Alguien me sacude la cara y me frota los ojos y tira de mí por un lado y por el otro. Alargo la mano buscando a Lucinda, pero ya no está a mi lado. Intento incorporarme y muchas manos me sujetan contra una superficie rugosa como papel de lija que huele a plástico y a lejía. Unos hombres hablan a mi alrededor. Sus palabras amortiguadas vienen y van. Debo encontrar a Lucinda. Puede que se haya caído al agua y es ciega y no sabe nadar. ¿No entienden lo que les digo? ¡Tengo que encontrar a Lucinda!

—Lucinda está bien. Está muy deshidratada, pero duerme tranquilamente bajo cubierta. —Apenas puedo abrir los ojos, pero reconozco la voz de Jeremy y son sus ojos castaños los que me miran—. Y tú también estás bien, amor mío, gracias a Dios.

Quiero hablarte, quiero hablarte, Jeremy, pero no consigo articular las palabras.

Sus dedos temblorosos me acarician la frente y veo con mayor claridad sus ojos hinchados y abotargados por el llanto y la falta de sueño. Los míos quieren cerrarse, pero temo que Jeremy haya desaparecido cuando vuelva a abrirlos.

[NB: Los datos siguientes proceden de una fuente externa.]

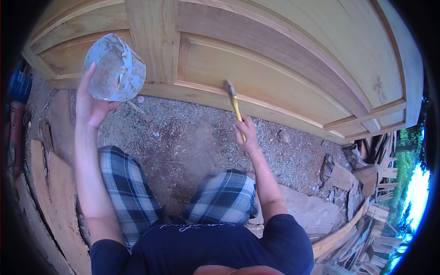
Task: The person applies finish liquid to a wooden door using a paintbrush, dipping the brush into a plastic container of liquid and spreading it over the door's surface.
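right hand point(246, 135): grip closed tight around the lower end of a slim yellow-handled paintbrush with a dark ferrule point(234, 103), fingers wrapped over the handle. the brush stands nearly upright, tilted slightly to the left. its bristles touch the raised moulding along the lower edge of a panel in a large pale unfinished wooden door point(275, 55).

left hand point(91, 107): grip closed on a clear round plastic tub smeared with whitish residue point(114, 68), palm cupped against its lower side and one finger lying up its wall. the tub is held high and tipped toward the camera; whether the near round face is its mouth or its base cannot be told. it hangs in front of the door's left panel, well apart from the brush.

the door stands on its long edge, its lowest rail meeting grey-brown gravel ground point(183, 137). both knees, in blue-and-white checked shorts point(126, 183), are bent between the arms. a dark navy shirt point(206, 247) fills the lower edge of the view. rough wooden planks point(55, 197) lie on the ground at the left. at the right, a flat pale stone slab point(311, 211) sits near the right elbow, and beyond it is a heap of scrap timber offcuts point(376, 192), below the door's far end.
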`<state>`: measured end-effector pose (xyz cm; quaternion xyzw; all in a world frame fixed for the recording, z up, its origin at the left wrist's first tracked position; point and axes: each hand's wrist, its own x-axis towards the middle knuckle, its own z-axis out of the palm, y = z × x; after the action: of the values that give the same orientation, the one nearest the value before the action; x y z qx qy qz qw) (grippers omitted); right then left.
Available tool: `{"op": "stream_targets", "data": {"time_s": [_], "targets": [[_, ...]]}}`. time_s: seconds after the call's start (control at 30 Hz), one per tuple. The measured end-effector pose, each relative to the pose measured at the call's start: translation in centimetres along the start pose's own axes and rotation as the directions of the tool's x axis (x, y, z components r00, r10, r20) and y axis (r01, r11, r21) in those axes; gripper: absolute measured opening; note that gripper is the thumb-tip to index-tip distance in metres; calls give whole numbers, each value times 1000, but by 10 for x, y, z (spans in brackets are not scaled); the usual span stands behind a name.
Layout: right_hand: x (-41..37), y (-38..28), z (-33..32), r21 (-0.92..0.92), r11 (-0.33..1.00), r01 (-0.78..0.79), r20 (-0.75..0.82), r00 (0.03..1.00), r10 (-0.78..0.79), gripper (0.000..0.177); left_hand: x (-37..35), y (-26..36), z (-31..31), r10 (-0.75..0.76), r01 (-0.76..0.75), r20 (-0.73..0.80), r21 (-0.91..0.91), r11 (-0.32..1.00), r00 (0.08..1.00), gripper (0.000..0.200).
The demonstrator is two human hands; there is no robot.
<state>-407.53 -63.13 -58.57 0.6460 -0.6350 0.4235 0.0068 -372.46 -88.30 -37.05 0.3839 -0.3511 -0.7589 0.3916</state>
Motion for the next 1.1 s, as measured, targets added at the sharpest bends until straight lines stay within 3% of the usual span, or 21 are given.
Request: {"op": "stream_targets", "data": {"time_s": [0.07,0.2,0.37,0.43,0.47,0.53,0.57,0.63,0.8,0.9,0.97,1.0,1.07,1.1], "targets": [[-50,27,-52,-148,976,-158,-80,986,148,15,0,-1,2,10,-10,-10,-10,1000,1000,68],[-114,86,-140,-346,864,-367,-304,915,266,9,3,-2,-4,1,-1,33,1,1000,999,68],[-127,128,-142,-354,805,-477,-477,832,283,12,0,0,-2,12,-12,-9,9,1000,1000,69],[-116,126,-96,108,765,-635,-768,435,470,17,-1,-1,1,19,-19,-38,-7,1000,999,70],[-112,132,-72,144,768,-624,-813,367,452,20,-1,0,1,18,-18,-26,-14,1000,1000,70],[-70,79,-29,-204,751,-628,-706,626,332,18,-1,0,0,17,-18,-21,-18,1000,1000,70],[-56,62,0,-255,788,-561,-695,673,254,17,-1,0,0,19,-19,-10,-36,999,1000,70],[-34,12,48,-182,833,-523,-565,749,346,13,-1,0,-1,21,-21,-4,-49,999,1000,70],[0,-65,130,56,943,-329,-213,918,333,10,-3,2,0,26,-27,-15,-26,999,1000,69],[18,-85,158,130,939,-319,-95,939,332,11,-1,0,-3,40,-40,4,1,999,999,68],[23,-86,173,283,949,-137,62,990,124,11,-2,-1,1,31,-31,-3,4,1000,1000,68],[26,-86,177,284,948,-145,54,989,135,11,-3,-2,4,23,-23,-3,-4,1000,1000,67],[30,-82,176,527,841,-122,255,967,-20,9,-1,-4,5,4,-4,25,11,1000,1000,66],[27,-74,171,516,846,-131,244,970,2,9,2,-5,3,-9,9,45,15,1000,999,66]]}}
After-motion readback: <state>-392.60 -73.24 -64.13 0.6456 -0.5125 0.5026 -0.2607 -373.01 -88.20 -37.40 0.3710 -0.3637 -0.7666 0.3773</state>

—Beba me llamó la mañana que os fuisteis —me susurra al oído—. Me dijo que no habíais conseguido subir al barco y que debía buscaros en el mar. Llevamos una semana buscándoos y os hemos encontrado esta mañana, justo antes de que saliera el sol. Dábamos ya media vuelta cuando vimos el humo. El bote se estaba quemando. No os hubiéramos encontrado jamás de no ser por el humo.

Jeremy me acuna en sus brazos y llora y me besa la cara una y otra vez.

—Ahora lo único que importa es que volvemos a casa, amor mío. Tú, yo y Lucinda volvemos a casa.